:: Exercise ::
Begin at the line containing "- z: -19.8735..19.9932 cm" in the data below and go on through the line containing "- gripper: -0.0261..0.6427", repeating each line exactly; include both ends and no other line.

[Start of section]

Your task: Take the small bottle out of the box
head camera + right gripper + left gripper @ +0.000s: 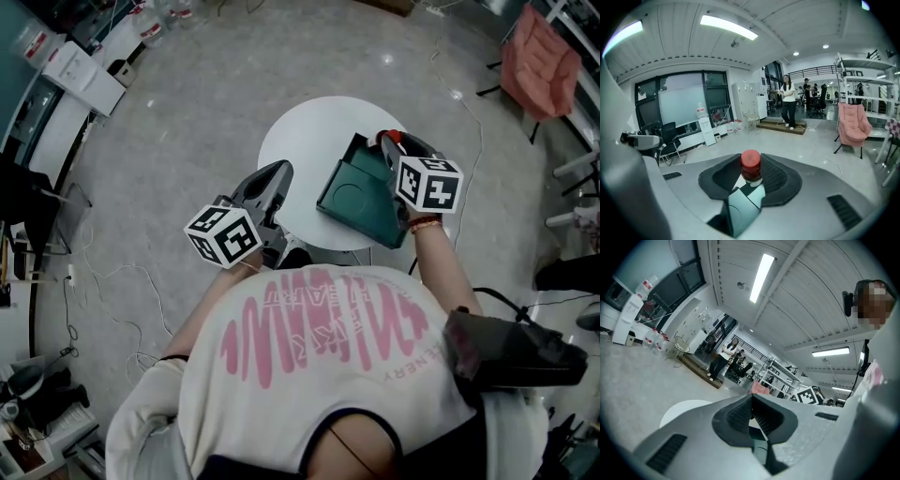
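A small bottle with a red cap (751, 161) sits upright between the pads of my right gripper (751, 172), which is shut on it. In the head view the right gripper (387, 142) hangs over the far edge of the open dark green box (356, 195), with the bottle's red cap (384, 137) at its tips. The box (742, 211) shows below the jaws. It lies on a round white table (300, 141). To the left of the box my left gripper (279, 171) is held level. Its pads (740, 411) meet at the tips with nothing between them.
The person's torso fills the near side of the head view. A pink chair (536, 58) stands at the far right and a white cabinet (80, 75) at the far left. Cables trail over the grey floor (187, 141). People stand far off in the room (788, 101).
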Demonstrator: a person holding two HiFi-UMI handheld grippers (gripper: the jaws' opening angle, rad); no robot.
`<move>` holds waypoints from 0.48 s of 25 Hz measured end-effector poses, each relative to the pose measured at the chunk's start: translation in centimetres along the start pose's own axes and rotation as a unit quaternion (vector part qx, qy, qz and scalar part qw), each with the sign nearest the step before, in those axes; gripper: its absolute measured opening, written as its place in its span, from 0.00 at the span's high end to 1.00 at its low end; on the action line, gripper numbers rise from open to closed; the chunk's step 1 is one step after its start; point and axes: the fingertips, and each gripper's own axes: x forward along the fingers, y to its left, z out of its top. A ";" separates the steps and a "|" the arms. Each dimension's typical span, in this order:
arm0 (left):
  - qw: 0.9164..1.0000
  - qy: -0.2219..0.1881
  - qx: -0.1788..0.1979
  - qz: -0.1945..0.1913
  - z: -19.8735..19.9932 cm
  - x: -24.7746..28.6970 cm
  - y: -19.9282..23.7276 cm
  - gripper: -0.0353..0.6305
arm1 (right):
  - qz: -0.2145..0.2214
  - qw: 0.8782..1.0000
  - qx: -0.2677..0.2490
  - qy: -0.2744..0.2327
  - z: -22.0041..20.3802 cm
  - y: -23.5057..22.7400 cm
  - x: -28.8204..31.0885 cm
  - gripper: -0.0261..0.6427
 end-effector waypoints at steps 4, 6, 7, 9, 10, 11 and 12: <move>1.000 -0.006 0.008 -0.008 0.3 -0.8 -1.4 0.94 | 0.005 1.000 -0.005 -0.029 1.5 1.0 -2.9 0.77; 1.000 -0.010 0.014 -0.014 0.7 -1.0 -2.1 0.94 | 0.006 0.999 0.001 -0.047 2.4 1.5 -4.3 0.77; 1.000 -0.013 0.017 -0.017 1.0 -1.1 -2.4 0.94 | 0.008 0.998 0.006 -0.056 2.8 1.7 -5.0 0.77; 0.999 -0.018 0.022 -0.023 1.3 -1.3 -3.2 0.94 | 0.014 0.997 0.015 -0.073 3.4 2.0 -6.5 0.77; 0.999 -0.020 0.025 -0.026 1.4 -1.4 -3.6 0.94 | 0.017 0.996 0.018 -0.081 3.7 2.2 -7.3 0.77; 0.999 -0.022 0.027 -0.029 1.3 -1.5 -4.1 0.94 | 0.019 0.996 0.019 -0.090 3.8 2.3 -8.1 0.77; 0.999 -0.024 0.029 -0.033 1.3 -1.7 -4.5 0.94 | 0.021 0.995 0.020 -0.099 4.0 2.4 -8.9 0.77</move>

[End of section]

:: Your solution ::
  - z: -19.8735..19.9932 cm
  - x: -24.7746..28.6970 cm
  - y: -19.9282..23.7276 cm
  - gripper: -0.0353..0.6305
arm1 (right):
  - qz: -0.2145..0.2214
  - qw: 0.8782..1.0000
  - qx: -0.2677..0.2490
  - qy: -0.2744..0.2327
  - z: -22.0041..20.3802 cm
  - y: -23.5057..22.7400 cm
  - x: -28.8204..31.0885 cm
  - gripper: -0.0261..0.6427

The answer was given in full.